C # shuffling Algorithm

Let's take a look at card games first. A card is composed of 52 different cards. It must generate non-repeated cards during licensing and the shuffling process must be fair, that is, 52! The order of cards should be equal to the probability. Obviously, the random numbers produced by this random arrangement must be evenly distributed and independent. The Code is as follows:

1. Using System;
2. Using System. Diagnostics;
3.  
4. Namespace Lucifer. CSharp. Sample
5. {
6. Class Program
7. {
8. Static void Main (string [] args)
9. {
10. // Initialize the Board
11. Int [] array = new int [52];
12. For (int I = 0; I <array. Length; I ++)
13. {
14. Array = I;
15. }
16.  
17. // Shuffling
18. Permute <int> (array );
19.  
20. // Verify the Board
21. For (int I = 0; I <array. Length; I ++)
22. {
23. Var value = array;
24. For (int j = 0; j <array. Length; j ++)
25. {
26. If (j = I) continue;
27. Debug. Assert (array [j]! = Value );
28. }
29. }
30. }
31.  
32. Static void Permute <T> (T [] array)
33. {
34. Random random = new Random ();
35. For (int I = 1; I <array. Length; I ++)
36. {
37. Swap <T> (array, I, random. Next (0, I ));
38. }
39. }
40.  
41. Static void Swap <T> (T [] array, int indexA, int indexB)
42. {
43. T temp = array [indexA];
44. Array [indexA] = array [indexB];
45. Array [indexB] = temp;
46. }
47. }
48. }

Copy code

In the sample code, the Permute <T> (T [] array) method generates a random sequence. The first loop uses 1, 2, 3 ,..., N initializes the sequence. The second loop completes a random shuffling. In each iteration of the loop, the value of array [j] is exchanged (or may not be exchanged) between an element in the range [0, j] Where the array is located ).

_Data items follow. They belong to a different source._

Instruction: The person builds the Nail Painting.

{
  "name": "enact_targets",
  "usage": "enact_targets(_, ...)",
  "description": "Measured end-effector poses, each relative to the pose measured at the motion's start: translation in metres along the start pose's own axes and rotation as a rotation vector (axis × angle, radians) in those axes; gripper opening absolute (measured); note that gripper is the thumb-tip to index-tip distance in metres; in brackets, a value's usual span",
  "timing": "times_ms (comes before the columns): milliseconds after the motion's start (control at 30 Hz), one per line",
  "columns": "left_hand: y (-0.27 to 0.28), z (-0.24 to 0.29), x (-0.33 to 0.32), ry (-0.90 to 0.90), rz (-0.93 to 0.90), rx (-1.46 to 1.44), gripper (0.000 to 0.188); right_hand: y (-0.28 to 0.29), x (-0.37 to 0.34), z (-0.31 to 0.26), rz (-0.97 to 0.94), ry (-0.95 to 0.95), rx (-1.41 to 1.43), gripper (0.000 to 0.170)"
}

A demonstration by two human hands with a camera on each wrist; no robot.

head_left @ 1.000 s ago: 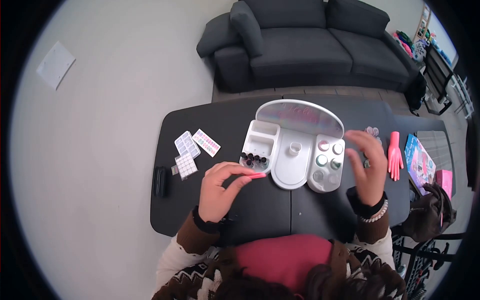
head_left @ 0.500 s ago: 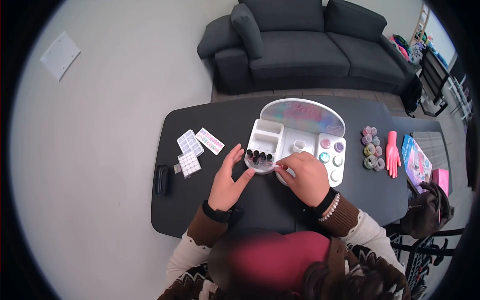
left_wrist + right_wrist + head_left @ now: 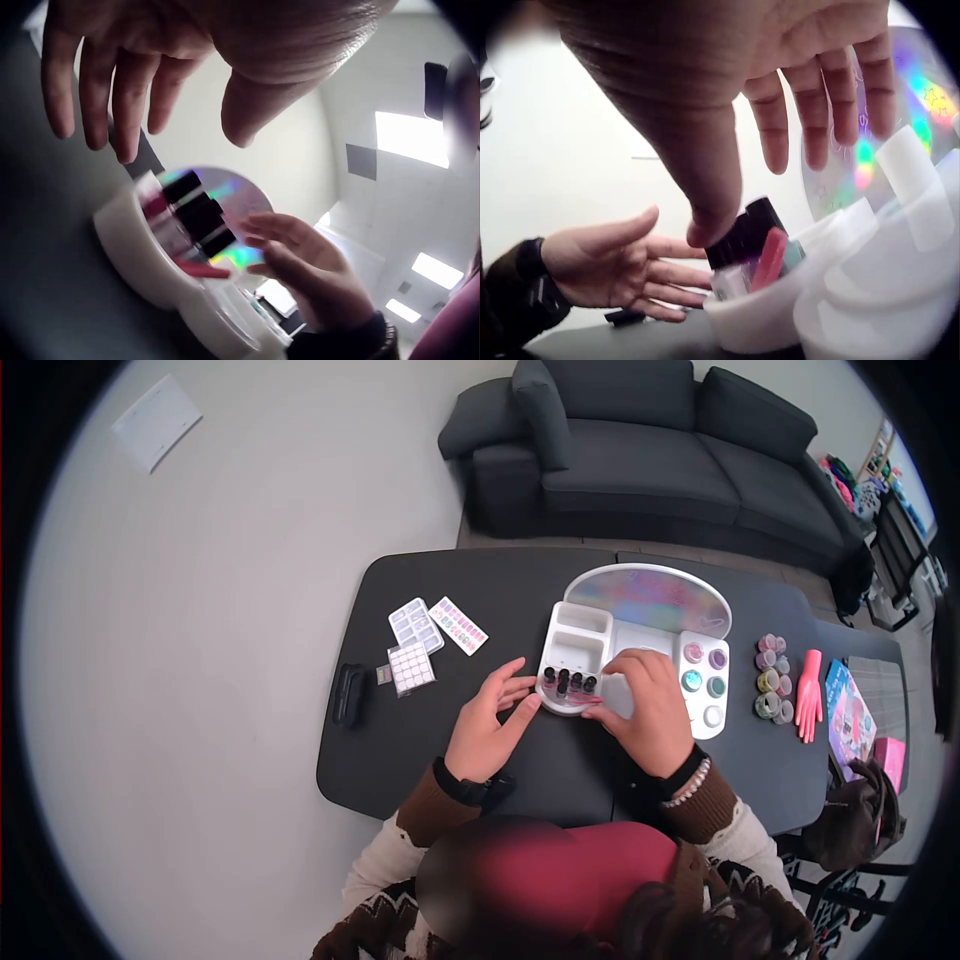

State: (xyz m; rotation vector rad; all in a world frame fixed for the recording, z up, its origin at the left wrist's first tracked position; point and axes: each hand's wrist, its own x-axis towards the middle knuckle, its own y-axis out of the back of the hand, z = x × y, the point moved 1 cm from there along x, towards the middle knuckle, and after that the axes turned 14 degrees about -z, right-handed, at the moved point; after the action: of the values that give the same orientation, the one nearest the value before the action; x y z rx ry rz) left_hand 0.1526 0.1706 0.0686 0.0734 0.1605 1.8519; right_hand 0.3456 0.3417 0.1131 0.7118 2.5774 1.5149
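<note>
A white desktop organizer (image 3: 135, 259) with an iridescent back panel (image 3: 650, 600) stands in front of me. Its left front compartment holds several nail polish bottles (image 3: 565, 683) with black caps. A pink nail file (image 3: 769, 259) leans against them inside the same compartment. My right hand (image 3: 650, 715) hovers over the organizer with loosely bent fingers and nothing between them, its thumb close to the nail file and caps. On the compartment's other side is my left hand (image 3: 487, 730), fingers spread, fingertips near the outer wall, holding nothing.
Several small jars (image 3: 768, 675), a pink model hand (image 3: 809, 695) and a colourful box (image 3: 850, 710) are to the right. Leftward lie a clear case with white squares (image 3: 410, 668), a white tray (image 3: 415, 625), a sticker sheet (image 3: 458, 625) and a black case (image 3: 348, 695).
The nail file, first pinched by my left hand, now sits among the bottles. My right hand came in from the right, touched the compartment's front, then loosened. The head view shifted.
</note>
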Motion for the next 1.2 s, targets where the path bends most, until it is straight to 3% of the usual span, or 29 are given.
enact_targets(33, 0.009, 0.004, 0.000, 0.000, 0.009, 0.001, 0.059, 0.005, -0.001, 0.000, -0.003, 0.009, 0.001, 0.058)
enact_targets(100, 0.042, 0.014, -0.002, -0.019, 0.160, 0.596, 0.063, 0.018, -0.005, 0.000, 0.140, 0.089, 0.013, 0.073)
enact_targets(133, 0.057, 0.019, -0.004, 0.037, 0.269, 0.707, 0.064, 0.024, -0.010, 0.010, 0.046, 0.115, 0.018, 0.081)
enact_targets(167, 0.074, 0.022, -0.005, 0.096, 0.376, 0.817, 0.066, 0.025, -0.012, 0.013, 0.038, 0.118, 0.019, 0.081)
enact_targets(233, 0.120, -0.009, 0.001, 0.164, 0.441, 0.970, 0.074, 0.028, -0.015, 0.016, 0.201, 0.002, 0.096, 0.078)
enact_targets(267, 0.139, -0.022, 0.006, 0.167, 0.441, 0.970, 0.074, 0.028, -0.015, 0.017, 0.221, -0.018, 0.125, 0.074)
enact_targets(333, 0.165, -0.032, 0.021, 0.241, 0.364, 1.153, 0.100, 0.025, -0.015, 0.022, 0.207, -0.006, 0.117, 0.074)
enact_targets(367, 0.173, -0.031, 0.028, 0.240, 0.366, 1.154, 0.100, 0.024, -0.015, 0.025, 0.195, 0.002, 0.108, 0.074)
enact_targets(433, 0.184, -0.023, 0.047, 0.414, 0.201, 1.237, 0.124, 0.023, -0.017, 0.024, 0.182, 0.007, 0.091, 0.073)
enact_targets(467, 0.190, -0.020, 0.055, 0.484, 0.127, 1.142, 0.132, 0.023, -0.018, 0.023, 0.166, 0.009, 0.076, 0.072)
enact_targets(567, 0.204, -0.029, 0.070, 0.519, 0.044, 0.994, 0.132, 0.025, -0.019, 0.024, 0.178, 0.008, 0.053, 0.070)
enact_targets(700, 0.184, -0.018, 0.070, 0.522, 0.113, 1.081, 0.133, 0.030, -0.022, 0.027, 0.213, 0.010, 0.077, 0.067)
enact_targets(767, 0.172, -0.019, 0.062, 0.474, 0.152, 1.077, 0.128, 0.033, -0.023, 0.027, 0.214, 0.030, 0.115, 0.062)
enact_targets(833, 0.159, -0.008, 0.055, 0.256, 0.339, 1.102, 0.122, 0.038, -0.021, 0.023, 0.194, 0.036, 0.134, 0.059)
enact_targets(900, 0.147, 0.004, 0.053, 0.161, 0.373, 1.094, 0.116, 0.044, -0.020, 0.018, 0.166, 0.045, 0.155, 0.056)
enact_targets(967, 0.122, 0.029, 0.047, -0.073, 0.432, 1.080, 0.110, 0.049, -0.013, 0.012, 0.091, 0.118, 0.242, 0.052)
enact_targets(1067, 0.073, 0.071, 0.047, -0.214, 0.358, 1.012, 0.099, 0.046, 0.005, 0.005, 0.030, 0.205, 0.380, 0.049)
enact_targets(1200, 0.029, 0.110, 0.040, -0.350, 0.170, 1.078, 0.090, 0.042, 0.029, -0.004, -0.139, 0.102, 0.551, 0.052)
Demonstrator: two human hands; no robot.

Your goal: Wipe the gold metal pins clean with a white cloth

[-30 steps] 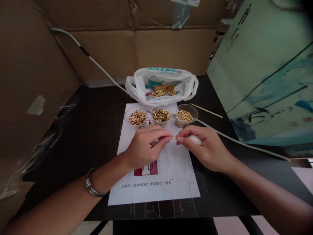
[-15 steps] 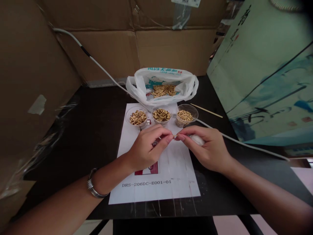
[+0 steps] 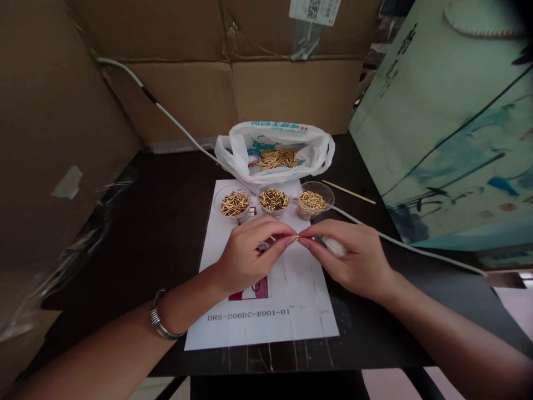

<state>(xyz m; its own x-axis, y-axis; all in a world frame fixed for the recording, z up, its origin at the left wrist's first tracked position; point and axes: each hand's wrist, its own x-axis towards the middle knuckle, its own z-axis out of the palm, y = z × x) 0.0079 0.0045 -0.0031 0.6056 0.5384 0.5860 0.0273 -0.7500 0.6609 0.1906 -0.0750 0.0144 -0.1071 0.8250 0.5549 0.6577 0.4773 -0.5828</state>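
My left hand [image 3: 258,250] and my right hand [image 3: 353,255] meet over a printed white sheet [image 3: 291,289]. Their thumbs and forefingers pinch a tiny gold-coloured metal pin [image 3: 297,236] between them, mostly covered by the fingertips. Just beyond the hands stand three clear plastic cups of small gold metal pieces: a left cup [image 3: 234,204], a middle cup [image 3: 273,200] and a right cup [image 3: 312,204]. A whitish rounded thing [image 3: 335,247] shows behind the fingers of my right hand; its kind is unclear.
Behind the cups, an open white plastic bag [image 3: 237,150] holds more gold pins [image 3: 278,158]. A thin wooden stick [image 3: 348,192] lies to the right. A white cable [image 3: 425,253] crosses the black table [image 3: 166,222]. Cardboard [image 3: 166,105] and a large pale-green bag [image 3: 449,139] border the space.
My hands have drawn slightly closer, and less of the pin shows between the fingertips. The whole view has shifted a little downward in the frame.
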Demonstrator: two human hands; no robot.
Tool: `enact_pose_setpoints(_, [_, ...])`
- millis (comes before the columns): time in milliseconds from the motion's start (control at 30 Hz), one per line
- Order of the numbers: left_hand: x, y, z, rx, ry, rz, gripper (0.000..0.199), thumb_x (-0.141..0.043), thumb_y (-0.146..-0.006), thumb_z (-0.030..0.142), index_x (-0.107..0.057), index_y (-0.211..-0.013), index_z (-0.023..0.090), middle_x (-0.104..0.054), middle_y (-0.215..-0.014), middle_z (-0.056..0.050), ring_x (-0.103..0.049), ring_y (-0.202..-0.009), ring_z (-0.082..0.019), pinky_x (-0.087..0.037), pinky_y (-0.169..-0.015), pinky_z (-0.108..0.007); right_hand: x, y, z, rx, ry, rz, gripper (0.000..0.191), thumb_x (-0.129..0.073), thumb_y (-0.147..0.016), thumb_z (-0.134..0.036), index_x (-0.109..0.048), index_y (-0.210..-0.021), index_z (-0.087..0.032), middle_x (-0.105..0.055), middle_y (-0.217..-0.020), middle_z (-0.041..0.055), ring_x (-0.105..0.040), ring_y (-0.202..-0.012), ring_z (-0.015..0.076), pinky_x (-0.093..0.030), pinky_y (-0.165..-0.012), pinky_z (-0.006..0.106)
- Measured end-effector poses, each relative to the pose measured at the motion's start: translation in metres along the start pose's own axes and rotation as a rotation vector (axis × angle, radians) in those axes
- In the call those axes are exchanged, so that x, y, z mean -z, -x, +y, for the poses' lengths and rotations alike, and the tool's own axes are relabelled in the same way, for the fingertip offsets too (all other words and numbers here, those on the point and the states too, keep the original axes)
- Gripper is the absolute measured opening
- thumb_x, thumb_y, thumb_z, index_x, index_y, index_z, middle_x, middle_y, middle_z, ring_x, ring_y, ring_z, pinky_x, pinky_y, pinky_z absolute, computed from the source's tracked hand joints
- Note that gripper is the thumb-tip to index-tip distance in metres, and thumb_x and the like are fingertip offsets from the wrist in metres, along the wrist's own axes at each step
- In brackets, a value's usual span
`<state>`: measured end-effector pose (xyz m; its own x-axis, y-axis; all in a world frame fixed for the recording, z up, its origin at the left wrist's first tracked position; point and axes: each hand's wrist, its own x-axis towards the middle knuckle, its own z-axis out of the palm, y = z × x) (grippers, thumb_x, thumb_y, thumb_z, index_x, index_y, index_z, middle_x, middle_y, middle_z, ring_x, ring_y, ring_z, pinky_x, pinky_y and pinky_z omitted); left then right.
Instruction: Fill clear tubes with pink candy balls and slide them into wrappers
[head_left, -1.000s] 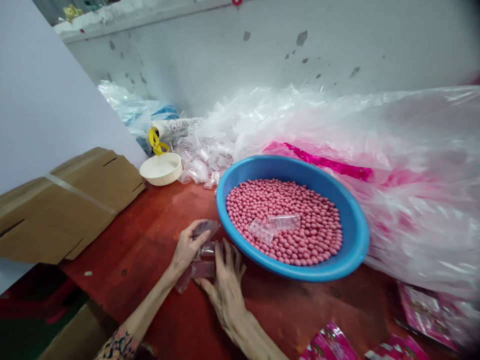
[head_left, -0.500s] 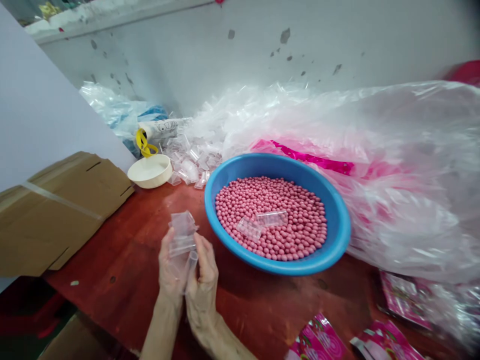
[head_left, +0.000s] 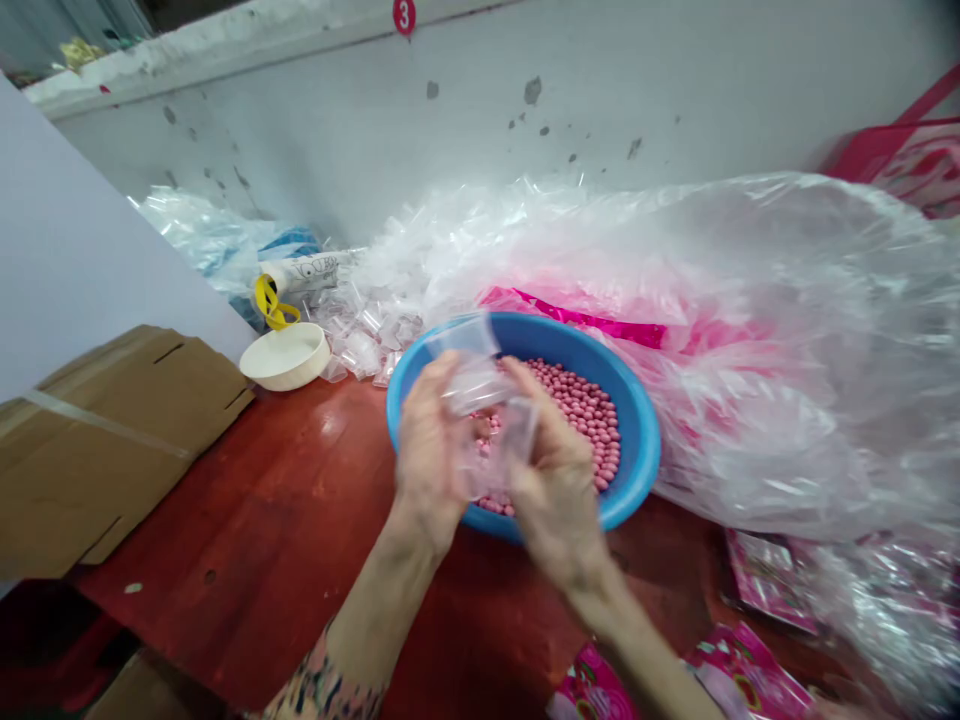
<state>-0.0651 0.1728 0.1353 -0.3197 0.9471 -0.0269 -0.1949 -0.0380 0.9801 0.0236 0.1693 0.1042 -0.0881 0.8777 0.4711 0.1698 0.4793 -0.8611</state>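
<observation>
Several clear plastic pieces (head_left: pixel 476 385) are cupped between my two hands, over the left part of a blue basin (head_left: pixel 646 440). My left hand (head_left: pixel 429 450) is curled round their left side. On their right side, my right hand (head_left: pixel 556 470) presses against them with bent fingers. Motion blurs the pieces and fingertips. Pink beads (head_left: pixel 592 415) fill the basin, partly hidden by my hands. Behind the basin's left side lies a pile of similar clear pieces (head_left: pixel 364 340).
A white round lid (head_left: pixel 286 357) and yellow tape roll (head_left: pixel 271 302) stand at the left, beside folded cardboard (head_left: pixel 112 440). Large clear plastic bags (head_left: pixel 750 270) line the back and right. Pink printed packets (head_left: pixel 750 670) lie at the front right of the red table (head_left: pixel 262 520).
Both hands have moved right and forward, from the bare table to over the basin, carrying the clear pieces. The camera view has shifted slightly.
</observation>
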Motion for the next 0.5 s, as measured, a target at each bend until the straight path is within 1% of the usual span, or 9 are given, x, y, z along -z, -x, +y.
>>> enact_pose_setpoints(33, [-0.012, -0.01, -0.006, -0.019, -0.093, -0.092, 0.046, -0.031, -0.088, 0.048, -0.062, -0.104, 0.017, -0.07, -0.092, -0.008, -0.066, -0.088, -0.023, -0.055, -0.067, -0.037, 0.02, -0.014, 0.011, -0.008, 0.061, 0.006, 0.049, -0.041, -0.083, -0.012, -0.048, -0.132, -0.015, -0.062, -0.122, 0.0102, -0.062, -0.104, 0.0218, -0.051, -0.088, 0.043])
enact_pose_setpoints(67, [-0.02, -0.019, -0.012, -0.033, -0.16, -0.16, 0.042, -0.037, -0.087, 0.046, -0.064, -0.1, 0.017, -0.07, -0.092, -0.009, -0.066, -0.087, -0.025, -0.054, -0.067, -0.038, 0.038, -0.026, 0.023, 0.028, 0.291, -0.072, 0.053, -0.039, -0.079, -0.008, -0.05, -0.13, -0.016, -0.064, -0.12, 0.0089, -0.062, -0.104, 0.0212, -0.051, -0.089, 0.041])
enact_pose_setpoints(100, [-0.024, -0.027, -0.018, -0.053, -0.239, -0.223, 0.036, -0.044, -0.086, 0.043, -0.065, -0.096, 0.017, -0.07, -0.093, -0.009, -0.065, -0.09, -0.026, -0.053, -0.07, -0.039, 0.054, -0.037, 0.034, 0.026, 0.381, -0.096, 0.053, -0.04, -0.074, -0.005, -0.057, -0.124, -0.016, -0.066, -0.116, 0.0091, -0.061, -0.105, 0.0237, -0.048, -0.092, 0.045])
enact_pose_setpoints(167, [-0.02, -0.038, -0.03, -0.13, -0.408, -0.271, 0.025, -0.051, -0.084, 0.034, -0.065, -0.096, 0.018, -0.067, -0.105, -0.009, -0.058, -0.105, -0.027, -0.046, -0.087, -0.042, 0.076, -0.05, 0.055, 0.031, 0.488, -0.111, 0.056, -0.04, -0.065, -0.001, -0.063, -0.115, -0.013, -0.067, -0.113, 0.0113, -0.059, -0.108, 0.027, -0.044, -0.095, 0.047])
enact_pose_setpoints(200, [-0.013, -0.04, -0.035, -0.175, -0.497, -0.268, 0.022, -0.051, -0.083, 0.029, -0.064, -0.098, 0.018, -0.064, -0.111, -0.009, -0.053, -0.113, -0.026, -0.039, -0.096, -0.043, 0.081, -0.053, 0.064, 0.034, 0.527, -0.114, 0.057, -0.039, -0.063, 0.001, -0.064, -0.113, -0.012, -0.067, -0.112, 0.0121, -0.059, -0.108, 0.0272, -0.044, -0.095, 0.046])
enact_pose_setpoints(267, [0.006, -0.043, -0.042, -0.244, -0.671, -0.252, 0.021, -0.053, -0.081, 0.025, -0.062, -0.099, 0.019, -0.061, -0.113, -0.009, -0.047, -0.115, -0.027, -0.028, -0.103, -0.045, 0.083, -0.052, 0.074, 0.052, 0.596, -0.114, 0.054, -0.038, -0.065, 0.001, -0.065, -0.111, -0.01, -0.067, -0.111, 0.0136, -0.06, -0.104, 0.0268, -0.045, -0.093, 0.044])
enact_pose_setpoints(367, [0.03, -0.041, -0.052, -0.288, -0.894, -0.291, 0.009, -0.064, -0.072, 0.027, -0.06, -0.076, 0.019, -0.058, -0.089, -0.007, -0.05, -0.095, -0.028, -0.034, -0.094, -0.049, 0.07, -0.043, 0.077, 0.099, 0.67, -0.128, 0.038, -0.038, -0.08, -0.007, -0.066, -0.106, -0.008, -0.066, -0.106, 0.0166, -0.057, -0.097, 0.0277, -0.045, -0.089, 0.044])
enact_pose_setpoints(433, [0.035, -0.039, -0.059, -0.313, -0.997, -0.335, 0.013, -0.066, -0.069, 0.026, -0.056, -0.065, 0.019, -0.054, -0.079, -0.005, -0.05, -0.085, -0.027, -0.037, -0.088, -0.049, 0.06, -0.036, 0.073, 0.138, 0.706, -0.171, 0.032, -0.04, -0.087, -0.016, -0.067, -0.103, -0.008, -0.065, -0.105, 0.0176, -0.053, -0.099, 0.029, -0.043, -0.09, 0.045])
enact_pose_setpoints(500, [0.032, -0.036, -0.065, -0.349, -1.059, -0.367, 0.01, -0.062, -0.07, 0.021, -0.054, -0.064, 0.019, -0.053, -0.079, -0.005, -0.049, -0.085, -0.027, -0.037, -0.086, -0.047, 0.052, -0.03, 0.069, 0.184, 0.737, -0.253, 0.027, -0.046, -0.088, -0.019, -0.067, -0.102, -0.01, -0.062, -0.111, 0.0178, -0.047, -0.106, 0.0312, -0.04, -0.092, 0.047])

However, do we have to ask if the Permute <T> (T [] array) method produces all the permutation probabilities?

Based on this algorithm, the answer is yes. Because there are N in total! Possible arrangement, while Swap <T> (array, I, random. Next (0, I); the different results of the Next method called by the N-1 are N! Type. However, in fact, the answer is no. Not all permutation is equal probability. The problem lies in the cute Pseudo-Random Number Generator (Pseudo-Random Number Generator. The randomness of the PRNG largely limits the randomness of the random sequence. Therefore, the above Code requires a better pseudo-random number generator to make the actual situation more consistent with the theory. However, good PRNG performance often decreases, such as Mt19937 randomization algorithm.